Speaking to Infosecurity ahead of his talk at RSA Conference, Etienne Greeff, CTO of Secure Data, discussed the concept of using machine learning to scan a network to find key words, and how it can be done in reverse.
Explaining how the concept works, Greeff said it is based on what he called “topic modelling,” which is an unsupervised learning algorithm that allows you to look at a large set of text and figure out which words occur the most, and which words occur together the most.
“So what that allows you to do, is if I have a bunch of documents I can quickly and accurately discern what topics are being discussed in those documents,” he said. “Let’s say on a network I can figure out what's discussed on a network or on an endpoint, and determine the user to be a financial guy or an accountant, and with a high degree of accuracy, figure out what it is about.”

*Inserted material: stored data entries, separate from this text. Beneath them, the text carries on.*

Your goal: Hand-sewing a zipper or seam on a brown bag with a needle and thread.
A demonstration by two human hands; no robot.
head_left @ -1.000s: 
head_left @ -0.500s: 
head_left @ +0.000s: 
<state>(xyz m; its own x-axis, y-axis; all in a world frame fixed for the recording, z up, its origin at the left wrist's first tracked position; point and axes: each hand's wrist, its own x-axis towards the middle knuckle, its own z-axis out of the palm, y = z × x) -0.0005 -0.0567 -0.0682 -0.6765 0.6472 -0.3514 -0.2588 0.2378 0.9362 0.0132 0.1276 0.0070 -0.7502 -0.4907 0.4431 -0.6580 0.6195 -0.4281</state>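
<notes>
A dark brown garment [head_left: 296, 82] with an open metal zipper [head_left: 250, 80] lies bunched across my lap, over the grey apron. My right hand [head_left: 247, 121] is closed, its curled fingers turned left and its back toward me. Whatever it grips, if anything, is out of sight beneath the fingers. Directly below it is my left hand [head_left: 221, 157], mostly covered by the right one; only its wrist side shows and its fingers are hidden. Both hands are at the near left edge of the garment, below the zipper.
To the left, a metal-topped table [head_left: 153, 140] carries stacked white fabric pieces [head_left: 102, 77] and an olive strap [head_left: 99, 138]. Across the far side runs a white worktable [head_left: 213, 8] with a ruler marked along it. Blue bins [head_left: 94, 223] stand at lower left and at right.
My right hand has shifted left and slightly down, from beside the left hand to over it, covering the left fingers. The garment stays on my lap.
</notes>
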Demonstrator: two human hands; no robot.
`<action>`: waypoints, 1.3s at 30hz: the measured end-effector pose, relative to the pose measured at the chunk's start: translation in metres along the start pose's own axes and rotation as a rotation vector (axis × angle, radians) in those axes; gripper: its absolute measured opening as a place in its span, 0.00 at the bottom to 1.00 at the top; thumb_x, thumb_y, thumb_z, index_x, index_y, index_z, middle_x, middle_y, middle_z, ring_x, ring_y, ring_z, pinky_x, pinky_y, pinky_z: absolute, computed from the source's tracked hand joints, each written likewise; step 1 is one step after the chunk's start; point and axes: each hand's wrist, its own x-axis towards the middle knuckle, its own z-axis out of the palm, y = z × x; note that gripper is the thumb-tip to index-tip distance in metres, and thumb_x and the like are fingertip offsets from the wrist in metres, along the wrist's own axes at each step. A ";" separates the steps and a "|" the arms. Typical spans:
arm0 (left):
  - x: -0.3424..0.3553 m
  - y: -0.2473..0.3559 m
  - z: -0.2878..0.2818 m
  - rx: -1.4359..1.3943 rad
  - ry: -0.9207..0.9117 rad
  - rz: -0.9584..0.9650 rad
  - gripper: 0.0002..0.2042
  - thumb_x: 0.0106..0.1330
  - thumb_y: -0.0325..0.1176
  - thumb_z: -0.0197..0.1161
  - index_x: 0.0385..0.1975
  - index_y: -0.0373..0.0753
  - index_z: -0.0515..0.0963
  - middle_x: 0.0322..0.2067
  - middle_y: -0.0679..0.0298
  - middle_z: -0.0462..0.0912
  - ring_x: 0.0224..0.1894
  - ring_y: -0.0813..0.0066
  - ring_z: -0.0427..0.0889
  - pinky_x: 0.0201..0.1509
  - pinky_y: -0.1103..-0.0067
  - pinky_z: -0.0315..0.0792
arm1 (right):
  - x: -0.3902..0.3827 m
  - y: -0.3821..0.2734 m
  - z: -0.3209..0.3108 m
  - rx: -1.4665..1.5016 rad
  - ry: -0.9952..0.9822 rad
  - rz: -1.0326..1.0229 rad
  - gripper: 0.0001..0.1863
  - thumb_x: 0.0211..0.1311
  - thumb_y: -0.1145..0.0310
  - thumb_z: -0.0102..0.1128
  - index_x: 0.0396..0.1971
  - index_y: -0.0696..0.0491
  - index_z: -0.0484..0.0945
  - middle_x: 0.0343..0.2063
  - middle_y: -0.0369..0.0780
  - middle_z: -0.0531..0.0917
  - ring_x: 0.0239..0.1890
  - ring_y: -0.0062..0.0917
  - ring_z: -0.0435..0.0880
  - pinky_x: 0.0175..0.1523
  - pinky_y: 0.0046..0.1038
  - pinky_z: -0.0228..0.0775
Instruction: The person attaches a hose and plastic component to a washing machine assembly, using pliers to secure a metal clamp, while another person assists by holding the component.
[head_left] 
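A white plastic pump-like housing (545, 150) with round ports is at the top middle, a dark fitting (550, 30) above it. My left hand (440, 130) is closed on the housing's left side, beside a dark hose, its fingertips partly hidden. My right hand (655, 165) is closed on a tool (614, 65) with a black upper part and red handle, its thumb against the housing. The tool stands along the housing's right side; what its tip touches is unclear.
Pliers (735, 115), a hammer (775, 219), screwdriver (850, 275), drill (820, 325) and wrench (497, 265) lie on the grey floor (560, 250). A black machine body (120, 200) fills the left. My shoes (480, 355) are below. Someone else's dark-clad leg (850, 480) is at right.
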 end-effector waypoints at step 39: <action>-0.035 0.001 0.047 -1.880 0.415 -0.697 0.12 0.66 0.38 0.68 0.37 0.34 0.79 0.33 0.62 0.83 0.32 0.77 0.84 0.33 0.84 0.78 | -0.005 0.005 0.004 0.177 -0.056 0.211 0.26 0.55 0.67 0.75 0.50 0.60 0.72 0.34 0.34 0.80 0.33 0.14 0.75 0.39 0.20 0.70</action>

In order to turn this into a weapon, Greeff said you would create a watering hole attack and entice the target to go to that website, and download a topic modelling payload. “On my command and control I can determine the words I care about, and only extract documents that only talk about passwords, patents, copyright and filing documents. So I don’t need to know anything about the user or the documents, just get what I care about in an automated fashion.”
He explained that the watering hole will deploy the payload onto the network, and categorize the documents that relate to those key words. This would allow an attacker to engineer the watering hole and extract documents.
“So you can quite accurately extract documents, without any knowledge of the network.”
Greeff described it as a form of “reverse DLP” as you use machine learning to sift quickly through documents. Infosecurity asked if this could enable some sort of Big Data analysis, which Greeff agreed with, saying that topic analysis is commonly used by libraries or news aggregators, but this version of weaponizing it allows an attacker to use it for nefarious means.
Greeff claimed that machine learning is more suited to the attack of a network than for defending an organization “but there are not that many offensive uses of machine learning.” While there are uses of image manipulation to alter machine learning, and there are examples of creating text to confuse AI, many are very academic and do not scale to the business.
“So we decided to create a machine learning tool that you could use as a hacking tool in scalable, repeatable and automated fashion, and I feel we succeeded as it is a totally different form of attack as it is a new way to think about how to attack a network.”
So what about defending against this? Greeff was not confident that it was easy to defend against, saying that every DLP vendor uses “regular expressions” or hashes to determine what is leaving the network. “Everybody uses very elementary ways of determining what is leaving the network, but if you do topic modelling you can quite accurately discern what topic is in what document.”
He said that you can do topic modelling “on the fly” to understand where sensitive documents are on the network, and figure out what topics are leaving your network “without having to rely on pattern matching, certain words or snippets of stuff.”
The use of topic modelling is something every DLP vendor should be doing, he claimed, adding that it gives you a much better way of detecting what is leaving and more granular visibility.
So why do this now? Greeff said that it came from his own interest, and he believed that it is the first scalable attack using machine learning to get to data in a very efficient way in a victim’s network.
Asked if this was a way to build a better DLP, Greeff said that this could be the future of DLP as if it used the same techniques to attack networks, “DLP would be much more efficient, and you would not have to configure as much as you do with current DLP.”
He concluded by saying that the way to think about this is as a “data-driven attack” and not a technical attack, as an attacker can determine the sort of data they are interested in, and using machine learning, they can extract that data quite efficiently.
“In the past it is a very manual job, as the attacker has to get on the network and get a bunch of documents and manually review each of the documents to see which ones they care about, and that just doesn’t scale. With this, it is scalable.”